CATANIA- E’ finito l’incubo per Marcello Rizzo: il tecnico di origini catanesi, rapito una settimana fa in Nigeria, è stato liberato. La notizia, confermata dalla Farnesina, rimbalza in Italia in serata e per ora le uniche indicazioni sono che “sta bene”, che è in “buone condizioni di salute”. Esulta la famiglia, che ringrazia la Farnesina “per il grande lavoro che ha fatto e per la vicinanza”. “E’ la fine di un incubo,siamo contentissimi. Non vediamo l’ora di riabbracciarlo, sarà un buon Natale”, commenta a nome di tutti i familiari il cognato.
Il rapimento di Rizzo, 55 anni, dipendente di una ditta messinese che collabora con l’impresa edile Gitto, era avvenuto nel sud della Nigeria, verso il delta del Niger, in un’area petrolifera generalmente estranea al terrorismo islamico di Boko Haram (attivo nel nord-est) e agli scontri interconfessionali che insanguinano altre province. Ma dove non sono mancati negli ultimi anni sequestri di stranieri a scopo d’estorsione. Il tecnico italiano era stato catturato – secondo le prime ricostruzioni – insieme con l’autista, poi rilasciato, nel sud del paese. Poche le informazioni arrivate sulla dinamica del rapimento e della liberazione anche alla luce del “più stretto riserbo” che da sempre la Farnesina chiede in questi casi per agevolare una “soluzione positiva”.

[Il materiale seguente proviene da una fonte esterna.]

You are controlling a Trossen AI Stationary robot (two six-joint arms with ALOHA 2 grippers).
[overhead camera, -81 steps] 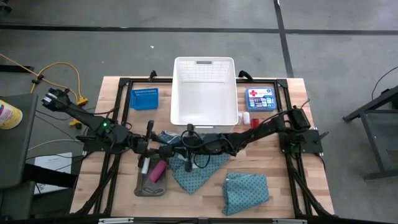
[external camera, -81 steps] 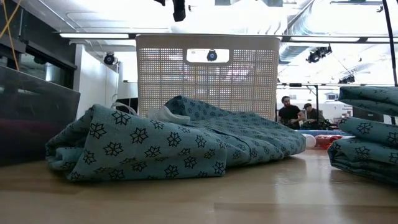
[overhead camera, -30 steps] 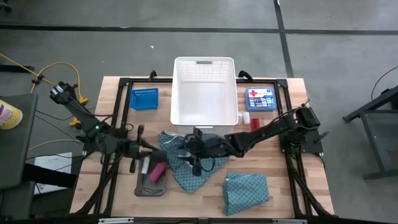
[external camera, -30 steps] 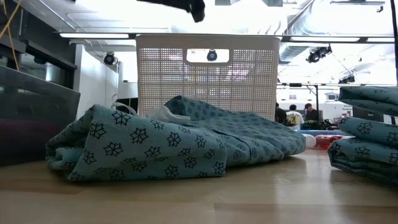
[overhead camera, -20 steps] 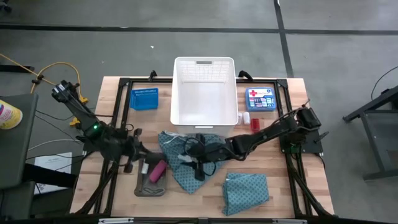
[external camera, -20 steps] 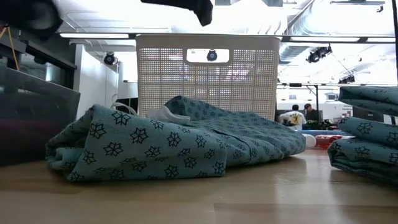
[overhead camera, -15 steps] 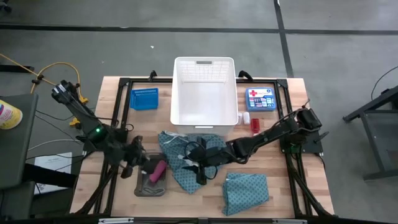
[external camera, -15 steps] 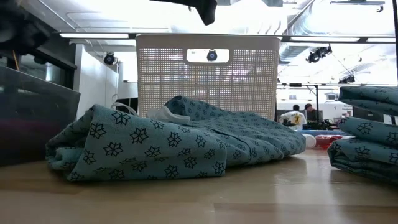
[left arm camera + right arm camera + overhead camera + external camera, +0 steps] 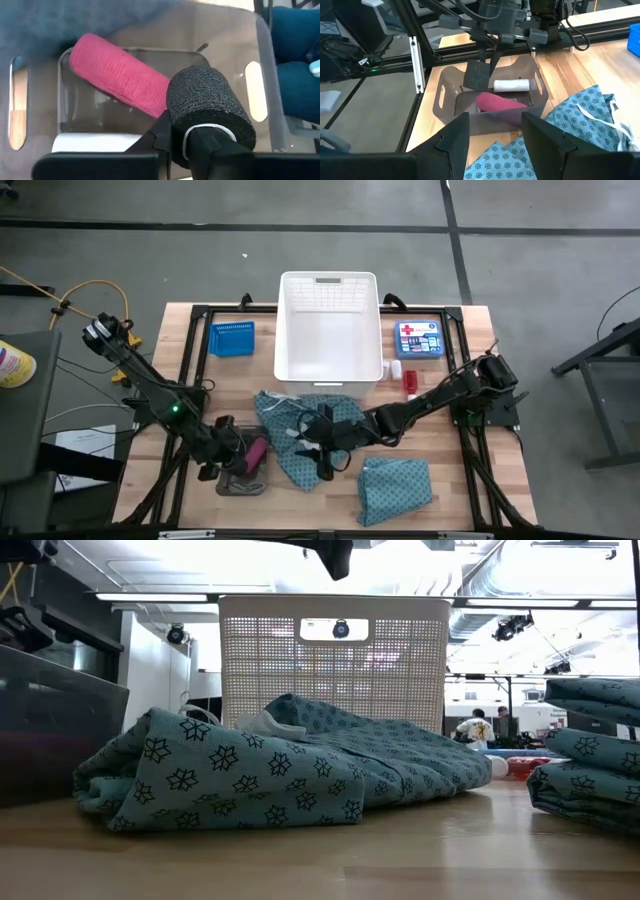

Rizzo lavorava in Nigeria, paese ricco di risorse ma anche teatro di violenze, instabilità e sequestri a ripetizione, da otto anni. Dal suo paese natale, la cittadina etnea di Randazzo, in provincia di Catania, il sindaco Michele Mangione – informato dall’ANSA della liberazione – esulta: “grandioso, è una notizia bellissima, non lo sapevamo. Adesso lo comunico agli altri”, sottolinea raggiunto telefonicamente mentre è impegnato in una riunione di maggioranza. ”Adesso – aggiunge – voglio chiamare la famiglia per avere altri particolari”. Anche un cognato di Rizzo, Franco Amato, afferma di “avere appreso la notizia dalla stampa” e si affretta a chiudere la telefonata per chiamare la moglie del geometra liberato. Che, con i due figli, un ingegnere e un architetto, in questi giorni si erano trincerati dietro il silenzio.
Non è la prima volta che in Nigeria vengono presi di mira cittadini italiani e altri tecnici stranieri, impiegati nel settore petrolifero o in altre attivita’ economiche. Fra gli ultimi episodi spiccano tragicamente quelli di Silvano Trevisan, ingegnere veneto rapito nel febbraio da miliziani islamico-radicali del gruppo Ansaru – protagonista anche di attacchi a chiese e stragi di cristiani – e ucciso il mese dopo con altri sei ostaggi stranieri. O ancora quello di Franco Lamolinara, ingegnere piemontese anch’egli impegnato nell’edilizia, rapito con un collega inglese e poi ucciso in un fallimentare blitz nel marzo 2012 da unità speciali britanniche e nigeriane. In giro per il mondo, frattanto, resta ignota la sorte di alcuni altri italiani rapiti e scomparsi apparentemente nel nulla. Come un altro siciliano, il cooperante Giovanni Lo Porto, catturato quasi due anni fa con un collega tedesco nel Punjab pachistano, probabilmente da un gruppo talebano locali. O come padre Paolo Dall’Oglio, il gesuita inghiottito nei mesi scorsi nel gorgo della feroce guerra civile siriana.